A more powerful long term solution is to take the opportunity that the Community Edition project offers to fulfill the role of a 'reference vendor' and openly demonstrate how effectively MeeGo can deliver. We should use this to explain, demonstrate - and validate - how real vendors should interact with the MeeGo project at all levels: features, bugs, processes, release management, communication and even infrastructure.

Essentially we should make "How to be a MeeGo Product Builder" a MeeGo Project deliverable.

MeeGo : Evaluating MeeGo

MeeGo is most likely to enter an organisation via an exhaustive evaluation process.

We need to understand where those performing the evaluation will have come from. Clearly many will have significant experience in the embedded space and there are some good projects in MeeGo supporting these experienced developers in establishing a prototype MeeGo port to their hardware.

What we're missing though is a solution that allows this 'one man hacker' type evaluation to scale into a multi-person team evaluation and demonstrate MeeGo's suitability for an international, multi-team, delivery organisation with hundreds of people.
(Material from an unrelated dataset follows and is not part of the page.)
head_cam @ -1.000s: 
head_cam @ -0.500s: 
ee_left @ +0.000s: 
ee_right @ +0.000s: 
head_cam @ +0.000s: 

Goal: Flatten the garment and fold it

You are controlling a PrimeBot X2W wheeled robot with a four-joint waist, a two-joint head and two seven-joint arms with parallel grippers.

MeeGo can do this already - for free. So why aren't we shouting about it?

MeeGo: Systems and Processes

Vendors need much more than lots of source code and a toolchain: they need clarity, consistency, guidance, processes and systems.

Whilst we've looked at clarity at the package level there are a lot more areas where guidance would be welcome; setting up an end-to-end delivery system with various organisational units is a daunting task.

MeeGo has knowledge in this area and can - and should - be delivering more of what device manufacturers (and those in the ecosystem around them) need to prepare themselves to make these MeeGo based products.

Whilst relatively straightforward, probably the most valuable initial delivery would be a consistent set of terminology. This will establish a baseline for communication and improve comprehension of the entities in the MeeGo world and how they relate to previous experiences.

We already provide and suggest some systems: OBS, OTS, BOSS, Bugzilla, IMG, GIT, REVS - the next step is to suggest how these are deployed and configured. This would improve deployment speed and reduce "time to productivity".

Following on from this we can provide information to support sizing estimates for various aspects of the deployment; from build and test systems to training.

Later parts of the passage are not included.